**WHAT THE TASK REQUIRES**.
Emit all the data exactly as provided.

**DATA SECTION**.
····················

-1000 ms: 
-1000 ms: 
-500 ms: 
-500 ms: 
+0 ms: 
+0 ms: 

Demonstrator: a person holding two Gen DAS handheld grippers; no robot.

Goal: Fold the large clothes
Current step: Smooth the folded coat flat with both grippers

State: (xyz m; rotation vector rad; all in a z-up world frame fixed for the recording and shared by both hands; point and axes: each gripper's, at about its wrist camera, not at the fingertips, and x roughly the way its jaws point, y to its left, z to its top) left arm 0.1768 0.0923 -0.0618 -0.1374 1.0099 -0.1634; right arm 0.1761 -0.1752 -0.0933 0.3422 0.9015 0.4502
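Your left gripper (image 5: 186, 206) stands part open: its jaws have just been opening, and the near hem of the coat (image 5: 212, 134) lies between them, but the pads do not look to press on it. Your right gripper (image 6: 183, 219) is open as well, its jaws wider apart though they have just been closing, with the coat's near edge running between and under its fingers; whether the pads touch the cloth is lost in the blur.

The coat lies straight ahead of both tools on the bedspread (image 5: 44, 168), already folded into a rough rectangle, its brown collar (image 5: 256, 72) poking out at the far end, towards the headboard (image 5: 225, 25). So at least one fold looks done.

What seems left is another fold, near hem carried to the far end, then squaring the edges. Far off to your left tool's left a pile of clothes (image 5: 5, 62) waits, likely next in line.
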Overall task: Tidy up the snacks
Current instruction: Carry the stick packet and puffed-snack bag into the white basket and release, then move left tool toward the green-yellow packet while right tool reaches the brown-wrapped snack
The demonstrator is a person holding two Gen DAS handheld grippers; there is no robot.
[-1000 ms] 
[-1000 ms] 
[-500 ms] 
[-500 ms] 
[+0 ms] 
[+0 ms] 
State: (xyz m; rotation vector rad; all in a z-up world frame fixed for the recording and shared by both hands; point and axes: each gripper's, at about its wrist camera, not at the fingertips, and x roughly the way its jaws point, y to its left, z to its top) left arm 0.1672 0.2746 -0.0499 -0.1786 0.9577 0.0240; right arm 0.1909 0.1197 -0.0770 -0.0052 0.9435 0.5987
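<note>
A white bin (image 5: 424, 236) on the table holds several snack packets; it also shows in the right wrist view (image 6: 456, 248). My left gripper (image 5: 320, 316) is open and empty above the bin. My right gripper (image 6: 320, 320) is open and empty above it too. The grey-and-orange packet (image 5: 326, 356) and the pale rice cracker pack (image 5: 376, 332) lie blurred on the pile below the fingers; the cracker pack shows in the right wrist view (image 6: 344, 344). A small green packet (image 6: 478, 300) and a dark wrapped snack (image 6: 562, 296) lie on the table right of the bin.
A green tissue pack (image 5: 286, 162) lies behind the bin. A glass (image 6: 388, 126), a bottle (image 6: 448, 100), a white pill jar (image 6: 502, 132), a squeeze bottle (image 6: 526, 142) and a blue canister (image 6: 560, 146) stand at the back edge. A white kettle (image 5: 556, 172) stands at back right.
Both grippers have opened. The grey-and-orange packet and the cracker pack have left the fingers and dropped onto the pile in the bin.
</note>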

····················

**EXERCISE OUTPUT**.
-1000 ms: 
-1000 ms: 
-500 ms: 
-500 ms: 
+0 ms: 
+0 ms: 

Demonstrator: a person holding two Gen DAS handheld grippers; no robot.

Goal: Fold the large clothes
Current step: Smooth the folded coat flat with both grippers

State: (xyz m; rotation vector rad; all in a z-up world frame fixed for the recording and shared by both hands; point and axes: each gripper's, at about its wrist camera, not at the fingertips, and x roughly the way its jaws point, y to its left, z to its top) left arm 0.1768 0.0923 -0.0618 -0.1374 1.0099 -0.1634; right arm 0.1761 -0.1752 -0.0933 0.3422 0.9015 0.4502
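Your left gripper (image 5: 186, 206) stands part open: its jaws have just been opening, and the near hem of the coat (image 5: 212, 134) lies between them, but the pads do not look to press on it. Your right gripper (image 6: 183, 219) is open as well, its jaws wider apart though they have just been closing, with the coat's near edge running between and under its fingers; whether the pads touch the cloth is lost in the blur.

The coat lies straight ahead of both tools on the bedspread (image 5: 44, 168), already folded into a rough rectangle, its brown collar (image 5: 256, 72) poking out at the far end, towards the headboard (image 5: 225, 25). So at least one fold looks done.

What seems left is another fold, near hem carried to the far end, then squaring the edges. Far off to your left tool's left a pile of clothes (image 5: 5, 62) waits, likely next in line.
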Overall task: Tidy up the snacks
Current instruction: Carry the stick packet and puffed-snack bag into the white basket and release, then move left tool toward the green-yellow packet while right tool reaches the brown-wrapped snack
The demonstrator is a person holding two Gen DAS handheld grippers; there is no robot.
[-1000 ms] 
[-1000 ms] 
[-500 ms] 
[-500 ms] 
[+0 ms] 
[+0 ms] 
State: (xyz m; rotation vector rad; all in a z-up world frame fixed for the recording and shared by both hands; point and axes: each gripper's, at about its wrist camera, not at the fingertips, and x roughly the way its jaws point, y to its left, z to its top) left arm 0.1672 0.2746 -0.0499 -0.1786 0.9577 0.0240; right arm 0.1909 0.1197 -0.0770 -0.0052 0.9435 0.5987
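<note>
A white bin (image 5: 424, 236) on the table holds several snack packets; it also shows in the right wrist view (image 6: 456, 248). My left gripper (image 5: 320, 316) is open and empty above the bin. My right gripper (image 6: 320, 320) is open and empty above it too. The grey-and-orange packet (image 5: 326, 356) and the pale rice cracker pack (image 5: 376, 332) lie blurred on the pile below the fingers; the cracker pack shows in the right wrist view (image 6: 344, 344). A small green packet (image 6: 478, 300) and a dark wrapped snack (image 6: 562, 296) lie on the table right of the bin.
A green tissue pack (image 5: 286, 162) lies behind the bin. A glass (image 6: 388, 126), a bottle (image 6: 448, 100), a white pill jar (image 6: 502, 132), a squeeze bottle (image 6: 526, 142) and a blue canister (image 6: 560, 146) stand at the back edge. A white kettle (image 5: 556, 172) stands at back right.
Both grippers have opened. The grey-and-orange packet and the cracker pack have left the fingers and dropped onto the pile in the bin.
</note>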

This exercise is now complete.